RFCs (Request For Comments) are a collection of notes about the Internet which started in 1969. These notes describe many standards concerning computer communication, networking protocols, procedures, programs and concepts. All Internet standards are defined in the RFCs.
To become a standard, an RFC has to traverse three steps called Internet Standards Track:
For further information on RFCs look at http://www.faqs.org/rfcs. This site also contains links to all involved Internet Related Standard Organizations, like the W3C (http://www.w3c.org).
TCP/IP is the most commonly used network protocol worldwide and all nodes connected to the Internet use it. TCP/IP consists of the 3 main protocols TCP (Transmission Control Protocol), UDP (User Data Protocol) and IP (Internet Protocol). UDP is a less important protocol using the lower-level Protocol IP as well. For more details, have a look at ``Computer Networks'' by Andrew Tanenbaum [6].

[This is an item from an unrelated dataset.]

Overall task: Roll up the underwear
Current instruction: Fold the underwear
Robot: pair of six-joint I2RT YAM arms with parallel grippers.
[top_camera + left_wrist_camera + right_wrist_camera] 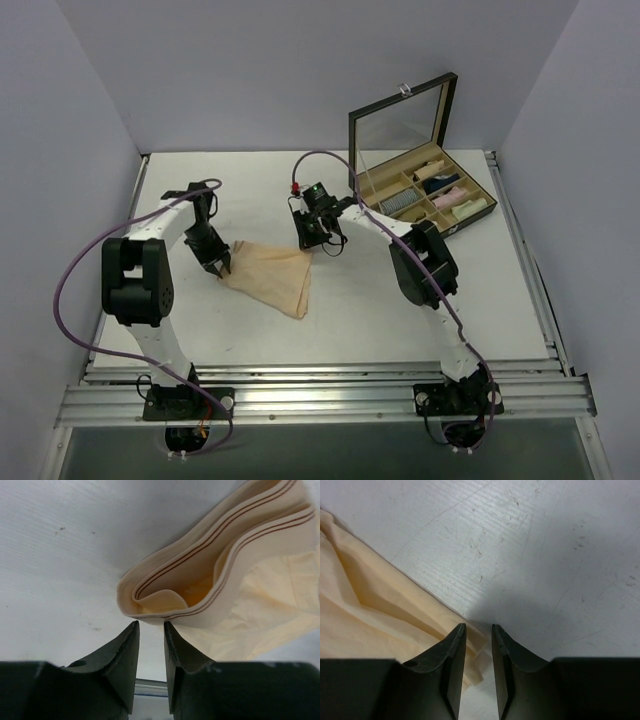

TCP and UDP are transmission protocols that use IP to transmit their data. While IP is responsible for transmitting packets to the destination at best effort, TCP and UDP are used to prepare data for sending by splitting them in packets.
TCP (Transmission Control Protocol) provides a connection for bi-directional communication between two partners using two data streams. It is therefore called a connection-oriented protocol. Before sending or receiving any data, TCP has to establish a connection channel with the target node. To provide the channel for the two data streams it has to split the data into packets and ensure that packets arrive without error and are unpacked in the proper order. That way an application using TCP does not have to take precautions for corrupted data transfer. TCP will make sure data transfer is completed successfully or report an error otherwise.
UDP (User Data Protocol) on the other hand is a much simpler technique for delivering data packets. It just adds a header to the data and sends them to its destination, regardless whether that node exists or expects data. UDP does not guarantee that packets arrive, nor does it ensure they arrive in the order they were sent. If packets are transmitted between two networks using different paths they can arrive in a wrong order. It's the application that has to take care of that. However, for applications needing fast transfer without overhead for data that is still usable even if single packets are missing or not in order, UDP is the protocol in choice. Most voice and video streaming applications therefore use UDP.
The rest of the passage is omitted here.